La masculinité troublée et résolument moderne de Vassili, Aliocha, Volodia et Niels Schneider devrait trouver un écho de plus en plus fort. Ils auront l’occasion de creuser la question puisque, pour les années à venir, les uns et les autres fourmillent de projets et de rêves. Déjà comédien, Vassili aimerait se tourner vers la réalisation et travaille à l’écriture de films, même si son objectif principal est de se “développer en tant que musicien”, l’autre virus familial. Aliocha, de son côté, explique qu’il a trouvé un équilibre entre les pratiques. “Je dirais que ces activités séparées, la musique d’un côté et le jeu de l’autre, me permettent de me laver la tête. Je ne fais pas beaucoup de liens directs entre les deux. Ça me permet d’être toujours frais.” Également comédien mais “dépendant de la batterie”, Volodia se voit glisser peu à peu vers la réalisation, comme Vassili. Il met en ligne des vidéos de batterie au style travaillé, “comme un prétexte pour faire mes griffes en tant que metteur en scène”. Niels, quant à lui, se donne tout entier à la surprise. “Ce que je trouve chouette, c’est que rien ne se passe comme prévu. Passer d’étonnement en étonnement, c’est vraiment la chose la plus excitante.
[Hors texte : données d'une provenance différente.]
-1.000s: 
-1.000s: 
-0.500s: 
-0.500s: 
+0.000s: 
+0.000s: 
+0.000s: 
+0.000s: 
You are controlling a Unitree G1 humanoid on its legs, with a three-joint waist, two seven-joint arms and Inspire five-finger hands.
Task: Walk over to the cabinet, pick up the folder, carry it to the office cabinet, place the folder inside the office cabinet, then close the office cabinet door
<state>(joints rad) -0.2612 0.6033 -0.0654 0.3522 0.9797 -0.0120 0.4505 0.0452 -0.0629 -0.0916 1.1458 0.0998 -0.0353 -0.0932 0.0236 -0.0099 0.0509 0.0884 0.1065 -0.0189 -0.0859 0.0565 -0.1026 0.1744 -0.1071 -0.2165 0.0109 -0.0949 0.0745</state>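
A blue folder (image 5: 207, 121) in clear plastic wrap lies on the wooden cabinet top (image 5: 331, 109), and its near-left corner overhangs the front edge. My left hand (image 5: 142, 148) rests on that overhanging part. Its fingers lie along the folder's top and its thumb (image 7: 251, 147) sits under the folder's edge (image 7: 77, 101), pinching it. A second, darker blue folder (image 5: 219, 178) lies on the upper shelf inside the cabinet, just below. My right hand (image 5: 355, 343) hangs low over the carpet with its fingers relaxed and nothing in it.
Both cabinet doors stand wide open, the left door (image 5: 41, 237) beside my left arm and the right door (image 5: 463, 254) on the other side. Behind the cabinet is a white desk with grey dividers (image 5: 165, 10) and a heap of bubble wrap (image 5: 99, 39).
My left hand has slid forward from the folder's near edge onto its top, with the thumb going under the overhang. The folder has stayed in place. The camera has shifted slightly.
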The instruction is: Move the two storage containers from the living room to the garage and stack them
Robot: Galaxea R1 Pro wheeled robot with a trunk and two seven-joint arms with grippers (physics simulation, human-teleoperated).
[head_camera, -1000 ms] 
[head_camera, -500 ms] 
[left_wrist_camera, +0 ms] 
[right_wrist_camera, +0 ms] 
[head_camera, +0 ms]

L’année dernière, j’ai tourné le film d’Emmanuel Mouret [Les choses qu’on dit, les choses qu’on fait] avec un ton plus comique. J’ai adoré faire ça. J’ai aussi participé au film de Benoît Jacquot [Suzanna Andler] et à un long-métrage italien. Je suis serein car j’arrive à profiter, j’essaie d’être heureux avec ce qui m’arrive. Peut-être que dans dix ans je ferai un film en tant que réalisateur, mais peut-être pas. Et le fait de me dire ‘peut-être pas’ n’a rien de grave. Je ne sais pas ce que je serai à 40 ans. Je n’ai jamais fait de plan de vie.

 

Les choses qu’on dit, les choses qu’on fait, d’Emmanuel Mouret, avec Niels Schneider, en salle le 16 septembre.